In assessing last season, McCarthy said he thought the defense got too far away from running the traditional 3-4 defense. The year before, when the Packers won the Super Bowl, Capers played about 70 percent nickel defense because his cornerbacks were playing so well and his pass rush had linebacker Clay Matthews and end Cullen Jenkins leading the charge.

After losing Jenkins in free agency, the Packers never found anyone to take pressure off Matthews and the performance of the secondary dropped dramatically. McCarthy said he found the defense did not react well to the risk-taking opponents who came in and tried to match points with the Packers’ prolific offense.

“I’ve never been this explosive on offense and it’s a good lesson for all of us,” McCarthy said. “The opposing offense plays with a lot more confidence against your defense just because the fact that your offense is explosive. (They’re) like, ‘We have to go in there and score 30. It’s the only chance we’ve got.’

“So teams played us extremely aggressive.

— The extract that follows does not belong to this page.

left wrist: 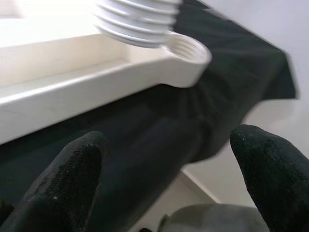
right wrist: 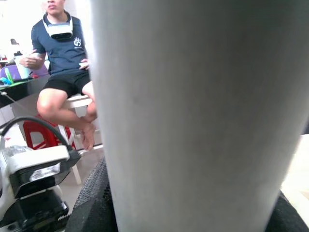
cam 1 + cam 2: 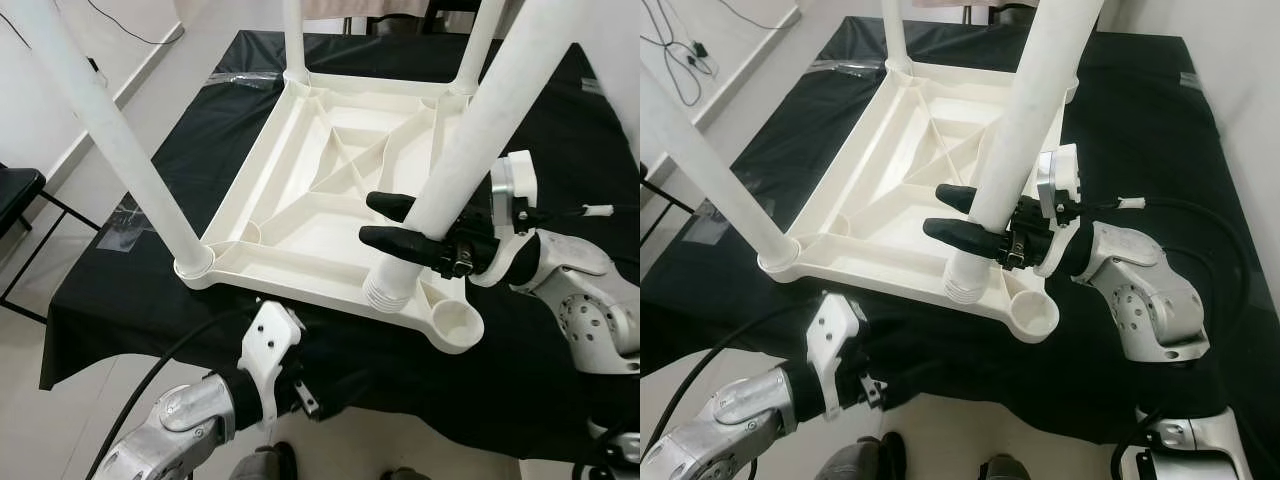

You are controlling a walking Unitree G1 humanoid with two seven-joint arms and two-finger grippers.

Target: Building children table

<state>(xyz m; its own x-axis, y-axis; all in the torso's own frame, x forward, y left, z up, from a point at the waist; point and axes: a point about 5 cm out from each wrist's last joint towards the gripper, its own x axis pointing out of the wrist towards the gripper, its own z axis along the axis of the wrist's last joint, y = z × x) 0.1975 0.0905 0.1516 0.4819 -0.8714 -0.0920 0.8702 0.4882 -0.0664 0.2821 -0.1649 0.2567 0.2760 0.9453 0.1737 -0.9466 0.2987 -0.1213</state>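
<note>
While the right gripper (image 3: pixel 395 222) pinches the loose table leg (image 3: pixel 470 130) between its two black fingers, the leg's threaded lower end hangs tilted just above the near right part of the upturned white tabletop (image 3: pixel 300 215), beside the open round socket (image 3: pixel 455 325) at that corner. In the right wrist view the leg (image 2: pixel 193 111) stands right up against the camera, with the black finger pads at both sides of it.

Lower and nearer, the left gripper (image 1: pixel 169 179) hovers in front of the near edge of the table with its fingers spread wide and nothing between them; its wrist view looks up at the threaded end (image 1: pixel 137 21) and the socket (image 1: pixel 186 55) past it.

Three other legs already stand upright in the tabletop's corners: one at the near left (image 3: pixel 120 145), one at the far left (image 3: pixel 293 40) and one at the far right (image 3: pixel 478 45). All of this rests on a table covered with a black cloth (image 3: pixel 130 290).

Beyond the leg, in the right wrist view, a person (image 2: pixel 60 63) sits on a white stool, with a red stool (image 2: pixel 38 133) near.
</note>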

We need to do a better job of stopping that on defense. We got into a year that we can never get into again on defense.”

Part of the solution, McCarthy said, might be getting back to a more traditional 3-4 defense and doing what the scheme was intended to do, which is put pressure on the quarterback.

“Frankly, we were so explosive on offense, maybe we weren’t ready, maybe we went to too much sub (nickel),” he said. “We played so much sub defense the last couple of years, we’d like to get back to playing more base and doing some of the things this defense was built on.

“It’s a team game, too. You average 41 points at home on offense, you’re going to get into those type of games. It’s not really the way the game goes, it’s how their offense approaches your defense.”

When it comes to finding solutions, McCarthy said he and Capers will continue to look at the ratio of interceptions to big pass plays allowed, which ballooned to a level McCarthy couldn’t stomach.

“That’s something we’ve taken a close look at and identified,” McCarthy said. “We talked about it earlier; we need to get better rushing the passer and we have to do a better job of being more disciplined with our leverage, particularly at the top of routes.

“Those are the things we’ll talk about with our pass coverage.”